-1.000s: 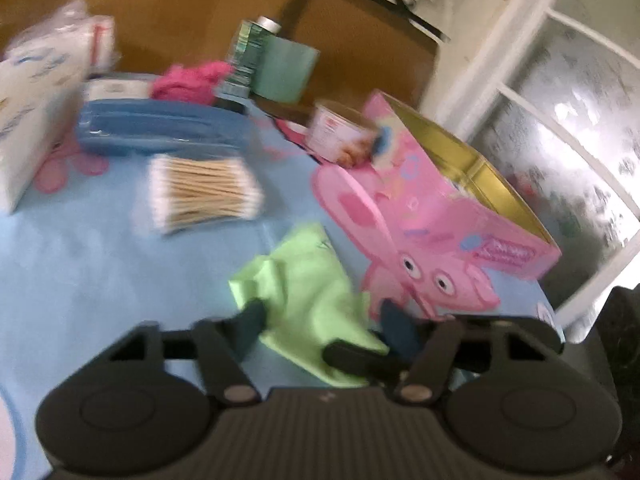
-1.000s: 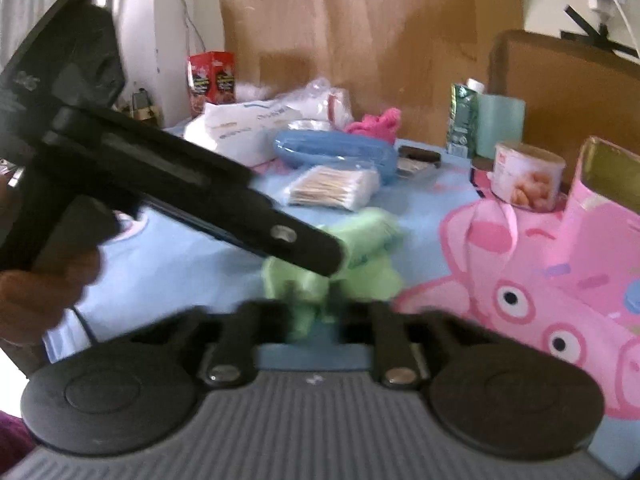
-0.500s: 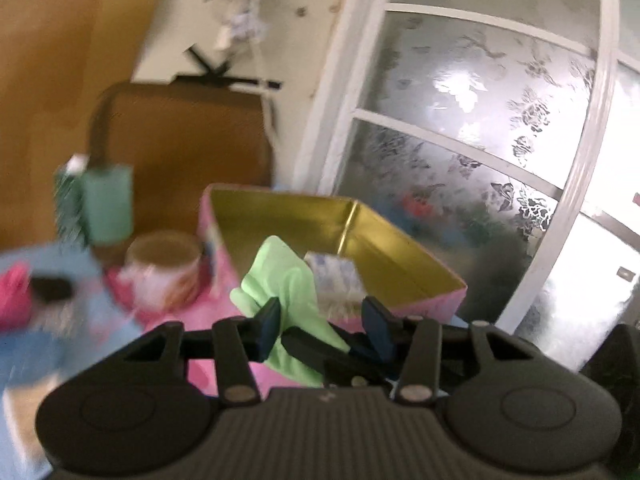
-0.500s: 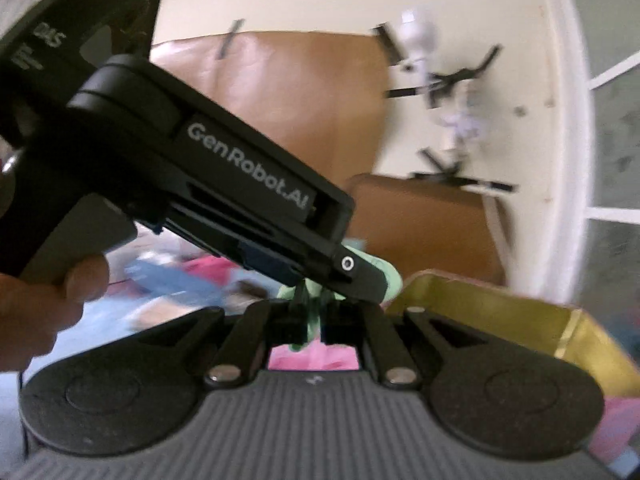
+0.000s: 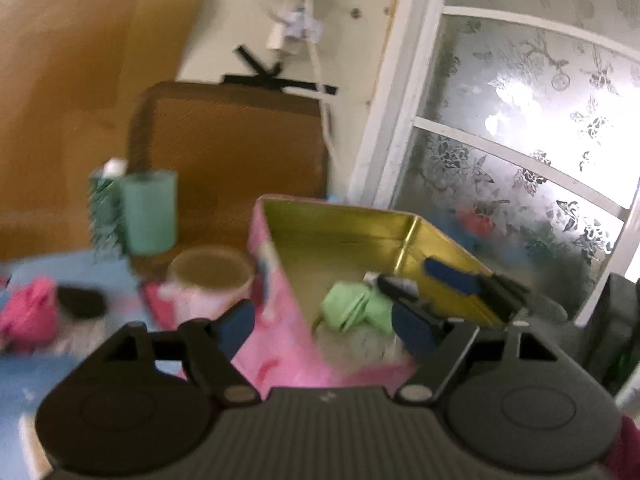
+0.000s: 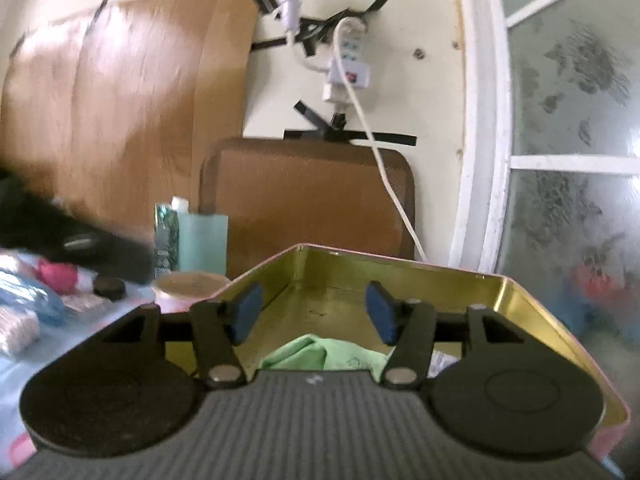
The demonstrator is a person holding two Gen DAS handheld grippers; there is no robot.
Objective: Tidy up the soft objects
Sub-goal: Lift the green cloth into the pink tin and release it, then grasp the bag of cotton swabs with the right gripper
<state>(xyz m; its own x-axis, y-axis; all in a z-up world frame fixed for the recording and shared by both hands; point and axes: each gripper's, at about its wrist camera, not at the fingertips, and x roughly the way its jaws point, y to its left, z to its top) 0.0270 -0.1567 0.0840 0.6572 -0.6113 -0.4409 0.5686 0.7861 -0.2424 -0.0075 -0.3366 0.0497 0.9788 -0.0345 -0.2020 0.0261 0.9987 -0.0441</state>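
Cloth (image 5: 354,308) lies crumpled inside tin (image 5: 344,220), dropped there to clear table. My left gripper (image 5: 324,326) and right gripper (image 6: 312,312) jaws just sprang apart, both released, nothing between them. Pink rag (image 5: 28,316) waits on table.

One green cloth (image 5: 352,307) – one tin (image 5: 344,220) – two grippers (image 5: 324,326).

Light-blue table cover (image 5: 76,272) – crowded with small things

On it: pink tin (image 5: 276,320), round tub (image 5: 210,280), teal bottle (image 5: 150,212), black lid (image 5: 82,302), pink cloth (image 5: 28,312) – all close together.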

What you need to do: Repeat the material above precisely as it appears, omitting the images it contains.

Answer space:
-1.000s: 
-1.000s: 
-0.500s: 
-0.500s: 
+0.000s: 
+0.000s: 
The demonstrator is a person holding two Gen DAS handheld grippers; there is no robot.
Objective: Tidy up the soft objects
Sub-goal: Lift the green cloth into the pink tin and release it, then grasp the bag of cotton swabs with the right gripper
<state>(xyz m; its own x-axis, y-axis; all in a z-up world frame fixed for the recording and shared by both hands; point and axes: each gripper's, at about its wrist camera, not at the fingertips, and x roughly the way its jaws point, y to its left, z to its top) 0.0270 -0.1567 0.0840 0.6572 -0.6113 -0.4409 0.5686 0.7861 -0.2424 -0.0075 -0.3366 0.0497 0.9788 -0.0345 -0.2020 0.0261 0.9987 -0.0441</state>
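Cloth (image 5: 354,308) lies crumpled inside tin (image 5: 344,220), dropped there to clear table. My left gripper (image 5: 324,326) and right gripper (image 6: 312,312) jaws just sprang apart, both released, nothing between them. Pink rag (image 5: 28,316) waits on table.

One green cloth (image 5: 352,307) – one tin (image 5: 344,220) – two grippers (image 5: 324,326).

Light-blue table cover (image 5: 76,272) – crowded with small things

On it: pink tin (image 5: 276,320), round tub (image 5: 210,280), teal bottle (image 5: 150,212), black lid (image 5: 82,302), pink cloth (image 5: 28,312) – all close together.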

The exercise is complete as it stands.